1年がたつと生活にも慣れ、アルコール依存症が治ったかのように感じられる時期です。

喉元過ぎれば熱さを忘れるとでも言うのでしょうか。

もちろん油断禁物ですが、ここまでこれたことは一つの自信になると思います。

1年たった頃には、良い機会だと思いこれまでもアルコールに頼らない生活を送るために、もう一度生活を見直しても良いかもしれません。
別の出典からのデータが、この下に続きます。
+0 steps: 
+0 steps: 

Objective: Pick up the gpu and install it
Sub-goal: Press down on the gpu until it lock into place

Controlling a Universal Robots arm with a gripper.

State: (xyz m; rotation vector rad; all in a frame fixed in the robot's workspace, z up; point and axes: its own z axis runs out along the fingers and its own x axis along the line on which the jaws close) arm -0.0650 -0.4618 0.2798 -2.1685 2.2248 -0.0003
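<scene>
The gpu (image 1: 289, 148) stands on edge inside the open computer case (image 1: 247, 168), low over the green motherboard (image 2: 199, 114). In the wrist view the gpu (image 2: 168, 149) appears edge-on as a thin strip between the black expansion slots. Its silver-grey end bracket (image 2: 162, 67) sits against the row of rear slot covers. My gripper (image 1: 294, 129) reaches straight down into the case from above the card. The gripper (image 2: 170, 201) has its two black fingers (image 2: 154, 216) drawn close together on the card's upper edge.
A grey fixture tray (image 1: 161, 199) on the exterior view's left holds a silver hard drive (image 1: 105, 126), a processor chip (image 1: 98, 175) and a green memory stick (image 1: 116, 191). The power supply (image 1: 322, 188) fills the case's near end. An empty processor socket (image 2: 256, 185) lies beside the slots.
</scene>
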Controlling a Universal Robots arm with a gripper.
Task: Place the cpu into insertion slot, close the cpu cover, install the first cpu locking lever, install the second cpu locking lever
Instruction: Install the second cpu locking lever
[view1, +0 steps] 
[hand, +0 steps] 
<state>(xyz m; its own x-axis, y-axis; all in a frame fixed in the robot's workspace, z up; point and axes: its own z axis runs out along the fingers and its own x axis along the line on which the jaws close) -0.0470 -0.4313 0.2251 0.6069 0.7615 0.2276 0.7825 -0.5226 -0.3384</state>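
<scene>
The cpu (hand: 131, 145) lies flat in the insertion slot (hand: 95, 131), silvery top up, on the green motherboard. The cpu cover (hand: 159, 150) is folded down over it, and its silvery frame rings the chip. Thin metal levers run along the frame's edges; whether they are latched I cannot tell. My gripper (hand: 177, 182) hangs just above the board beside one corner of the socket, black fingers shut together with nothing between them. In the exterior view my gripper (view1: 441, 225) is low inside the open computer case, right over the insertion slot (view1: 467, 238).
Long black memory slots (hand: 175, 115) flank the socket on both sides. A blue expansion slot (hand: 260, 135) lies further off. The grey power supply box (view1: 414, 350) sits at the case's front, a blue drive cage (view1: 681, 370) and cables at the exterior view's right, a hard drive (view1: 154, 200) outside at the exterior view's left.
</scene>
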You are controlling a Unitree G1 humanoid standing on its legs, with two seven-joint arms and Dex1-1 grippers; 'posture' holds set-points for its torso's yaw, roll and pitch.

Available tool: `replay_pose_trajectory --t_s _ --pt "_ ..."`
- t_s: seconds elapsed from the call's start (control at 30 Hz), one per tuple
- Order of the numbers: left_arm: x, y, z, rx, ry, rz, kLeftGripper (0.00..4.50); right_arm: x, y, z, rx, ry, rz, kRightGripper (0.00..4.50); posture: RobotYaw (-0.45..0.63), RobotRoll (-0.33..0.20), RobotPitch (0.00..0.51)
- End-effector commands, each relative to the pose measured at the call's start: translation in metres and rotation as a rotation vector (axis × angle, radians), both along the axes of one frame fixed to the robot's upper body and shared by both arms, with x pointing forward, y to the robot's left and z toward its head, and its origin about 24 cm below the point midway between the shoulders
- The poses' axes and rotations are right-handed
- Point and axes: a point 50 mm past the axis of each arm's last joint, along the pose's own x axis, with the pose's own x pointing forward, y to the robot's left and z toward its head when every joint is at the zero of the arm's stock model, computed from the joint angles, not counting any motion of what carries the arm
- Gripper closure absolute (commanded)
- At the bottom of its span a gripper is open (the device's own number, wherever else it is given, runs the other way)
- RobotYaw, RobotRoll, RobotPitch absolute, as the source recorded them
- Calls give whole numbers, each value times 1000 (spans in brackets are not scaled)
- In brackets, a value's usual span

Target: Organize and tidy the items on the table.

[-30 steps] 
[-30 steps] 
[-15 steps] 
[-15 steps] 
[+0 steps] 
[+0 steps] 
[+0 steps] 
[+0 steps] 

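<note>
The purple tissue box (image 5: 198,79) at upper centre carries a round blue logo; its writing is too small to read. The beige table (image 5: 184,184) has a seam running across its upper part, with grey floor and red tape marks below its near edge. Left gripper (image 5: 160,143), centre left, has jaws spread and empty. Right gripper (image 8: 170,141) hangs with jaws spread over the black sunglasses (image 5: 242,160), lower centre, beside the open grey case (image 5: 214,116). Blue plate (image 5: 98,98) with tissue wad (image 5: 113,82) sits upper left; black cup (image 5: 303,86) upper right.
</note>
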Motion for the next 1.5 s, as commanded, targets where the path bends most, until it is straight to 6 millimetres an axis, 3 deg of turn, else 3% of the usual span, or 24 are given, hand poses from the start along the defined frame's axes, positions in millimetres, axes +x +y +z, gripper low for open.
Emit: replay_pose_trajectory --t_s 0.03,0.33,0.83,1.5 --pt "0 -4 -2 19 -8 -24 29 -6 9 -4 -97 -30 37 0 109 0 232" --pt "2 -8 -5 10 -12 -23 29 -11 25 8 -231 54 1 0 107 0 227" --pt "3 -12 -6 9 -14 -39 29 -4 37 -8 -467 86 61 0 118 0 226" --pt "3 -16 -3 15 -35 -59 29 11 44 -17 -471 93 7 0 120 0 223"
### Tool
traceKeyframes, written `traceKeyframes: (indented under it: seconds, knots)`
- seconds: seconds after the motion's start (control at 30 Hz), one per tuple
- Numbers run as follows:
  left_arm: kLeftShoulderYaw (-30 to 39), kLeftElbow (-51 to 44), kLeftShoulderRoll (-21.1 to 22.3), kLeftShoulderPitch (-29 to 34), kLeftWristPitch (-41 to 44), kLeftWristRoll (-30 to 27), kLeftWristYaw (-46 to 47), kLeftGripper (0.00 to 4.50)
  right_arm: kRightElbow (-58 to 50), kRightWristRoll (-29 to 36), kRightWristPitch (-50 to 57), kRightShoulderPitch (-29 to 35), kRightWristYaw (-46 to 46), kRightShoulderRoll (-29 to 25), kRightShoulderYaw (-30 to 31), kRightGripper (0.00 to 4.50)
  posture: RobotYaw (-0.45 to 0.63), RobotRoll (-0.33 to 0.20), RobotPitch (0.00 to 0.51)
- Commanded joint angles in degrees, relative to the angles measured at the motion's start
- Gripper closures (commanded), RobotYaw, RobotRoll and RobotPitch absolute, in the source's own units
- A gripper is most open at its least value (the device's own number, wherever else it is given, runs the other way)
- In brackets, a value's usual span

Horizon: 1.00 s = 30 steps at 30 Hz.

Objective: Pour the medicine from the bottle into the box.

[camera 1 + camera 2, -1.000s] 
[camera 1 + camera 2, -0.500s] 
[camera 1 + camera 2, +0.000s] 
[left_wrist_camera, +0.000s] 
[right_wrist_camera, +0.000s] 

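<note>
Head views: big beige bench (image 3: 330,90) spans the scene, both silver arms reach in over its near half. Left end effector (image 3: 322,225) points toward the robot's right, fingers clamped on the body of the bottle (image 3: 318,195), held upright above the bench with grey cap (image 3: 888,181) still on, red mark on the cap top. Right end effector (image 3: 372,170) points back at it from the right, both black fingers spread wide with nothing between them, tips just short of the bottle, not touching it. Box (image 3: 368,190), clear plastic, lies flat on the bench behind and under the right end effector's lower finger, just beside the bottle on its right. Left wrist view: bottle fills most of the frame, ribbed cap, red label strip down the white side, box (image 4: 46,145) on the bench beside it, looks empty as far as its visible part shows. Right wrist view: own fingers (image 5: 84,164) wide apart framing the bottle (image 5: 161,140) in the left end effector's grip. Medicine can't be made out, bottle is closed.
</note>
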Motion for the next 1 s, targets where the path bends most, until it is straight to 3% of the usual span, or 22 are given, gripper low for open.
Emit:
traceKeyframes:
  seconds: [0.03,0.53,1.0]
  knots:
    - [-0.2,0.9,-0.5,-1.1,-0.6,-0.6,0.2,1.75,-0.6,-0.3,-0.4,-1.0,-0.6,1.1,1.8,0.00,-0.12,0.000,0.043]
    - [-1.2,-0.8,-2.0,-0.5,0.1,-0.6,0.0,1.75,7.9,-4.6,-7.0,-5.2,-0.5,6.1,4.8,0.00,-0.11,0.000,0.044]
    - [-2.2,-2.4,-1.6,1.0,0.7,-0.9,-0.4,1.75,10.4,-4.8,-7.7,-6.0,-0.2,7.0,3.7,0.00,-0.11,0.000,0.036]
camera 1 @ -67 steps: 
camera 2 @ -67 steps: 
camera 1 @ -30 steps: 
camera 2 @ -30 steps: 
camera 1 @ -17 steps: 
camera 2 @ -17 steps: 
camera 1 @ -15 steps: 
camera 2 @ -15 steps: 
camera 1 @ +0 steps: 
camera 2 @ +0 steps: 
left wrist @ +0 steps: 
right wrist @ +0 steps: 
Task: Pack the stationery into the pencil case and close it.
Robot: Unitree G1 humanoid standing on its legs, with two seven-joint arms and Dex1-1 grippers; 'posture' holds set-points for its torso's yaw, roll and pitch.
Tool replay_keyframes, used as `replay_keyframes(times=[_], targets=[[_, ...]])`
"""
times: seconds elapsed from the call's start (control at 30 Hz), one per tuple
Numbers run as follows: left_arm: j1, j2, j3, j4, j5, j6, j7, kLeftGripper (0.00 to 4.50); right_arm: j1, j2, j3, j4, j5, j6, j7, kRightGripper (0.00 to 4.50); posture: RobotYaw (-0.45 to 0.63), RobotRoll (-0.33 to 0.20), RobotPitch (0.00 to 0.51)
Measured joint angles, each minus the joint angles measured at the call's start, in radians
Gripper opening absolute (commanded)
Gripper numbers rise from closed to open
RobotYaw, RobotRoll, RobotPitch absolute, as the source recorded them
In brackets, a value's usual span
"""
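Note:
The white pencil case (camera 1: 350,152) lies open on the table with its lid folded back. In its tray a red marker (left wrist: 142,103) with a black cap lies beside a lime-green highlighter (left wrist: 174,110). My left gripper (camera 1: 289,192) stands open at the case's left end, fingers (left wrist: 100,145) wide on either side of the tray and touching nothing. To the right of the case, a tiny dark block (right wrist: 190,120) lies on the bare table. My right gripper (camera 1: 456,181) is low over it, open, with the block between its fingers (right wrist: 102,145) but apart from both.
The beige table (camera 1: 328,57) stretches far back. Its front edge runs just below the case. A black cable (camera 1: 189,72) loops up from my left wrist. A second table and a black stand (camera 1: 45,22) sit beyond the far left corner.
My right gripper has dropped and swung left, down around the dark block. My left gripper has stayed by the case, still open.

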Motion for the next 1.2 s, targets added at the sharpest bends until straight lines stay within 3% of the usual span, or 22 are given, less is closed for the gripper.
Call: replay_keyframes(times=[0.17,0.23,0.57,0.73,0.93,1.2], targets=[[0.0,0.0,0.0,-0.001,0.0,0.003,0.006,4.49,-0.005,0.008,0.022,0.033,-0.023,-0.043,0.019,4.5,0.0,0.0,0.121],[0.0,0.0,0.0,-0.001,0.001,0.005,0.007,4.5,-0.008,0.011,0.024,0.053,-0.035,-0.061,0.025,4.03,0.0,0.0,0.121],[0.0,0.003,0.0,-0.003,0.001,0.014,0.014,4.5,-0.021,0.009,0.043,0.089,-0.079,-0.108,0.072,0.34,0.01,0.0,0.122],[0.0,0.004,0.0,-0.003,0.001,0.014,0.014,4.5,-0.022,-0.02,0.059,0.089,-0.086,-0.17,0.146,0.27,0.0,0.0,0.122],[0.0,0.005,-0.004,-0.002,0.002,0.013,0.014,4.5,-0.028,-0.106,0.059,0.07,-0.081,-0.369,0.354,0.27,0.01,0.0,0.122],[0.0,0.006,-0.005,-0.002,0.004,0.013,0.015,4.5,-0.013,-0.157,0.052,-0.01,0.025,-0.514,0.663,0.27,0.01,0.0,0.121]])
より健康的な生活を送れるように、スポーツ、食事に気を付け、休息をしっかり取り、ストレス発散も行えるようにしてみて下さい。

 

この時期に大切なこと

自助グループに参加する

・生活が乱れないよう再度注意する

 

断酒をするために危険な時期の乗り越え方を考えよう

今見ていただいたように、アルコールをやめるのは非常に大変なことですが、その中でも「比較的楽な時期」「つらい時期」があります。

 

つらい時期には以下のような状態になることが多いです。

・将来への不安

・やる気が起きない

・気分の不安定

・アルコールを飲みたくなる

・通院をさぼるようになる

・家に引きこもりがちになる

・物事に興味・関心を失う

・身だしなみに注意しなくなる

・治療に抵抗を感じる

・過去のことを思い悩むようになる

・今までやっていたことをやめてしまう

 

このつらい時期がアルコールを再飲酒してしまう可能性の高い危険な時期となります。

この時期の乗り越え方は、事前に考えておくことが大切です。

以下を参考にしてみて下さい。

 

・比較的楽に時期に自助グループに繋がっておく(つらい時期にはなかなか行動にうつせないので)

 

・電話相談などの家にいながらも相談ができる期間を探しておく

 

・つらい時期には実家に帰らせてもらえるように打ち合わせをしておく

 

・抗酒剤についてどうするかを主治医と話し合っておく

 

・アルコールとは無関係の趣味を見つける

 

・飲みたくなったらこれをする!とあらかじめ決めておく(飲みたくなったらまずコーラを飲む、飲みたくなったら親に電話をっする、など)

 

・生活リズムが乱れないように早め早起きの習慣をつけておく

 

・身だしなみを整える。おしゃれをしてみると気合が入ることも

 

 

おわりに

いかがでしたか?

断酒の1年間の経過は個人差もありますが、良い時期、つらい時期は必ずあります。

それを把握した上で、事前に対処法を考えることは重要です。

また今自分がどの時期にいるのかを自覚し、時期に合った工夫を行うことで断酒の成功率は上がります。

 

一般的に断酒をする場合、最初の1年間が一番しんどく、それ以降は対処法が上手になることで、少しずつ苦痛が減ってくるとは言われています。

 

最初の一年間の経過を知り、自分に合った治療を模索してみながら、アルコールのない中でも幸せな人生を見つけられるよう考えてみて下さい。

 

皆様の心と身体の健康を祈っています。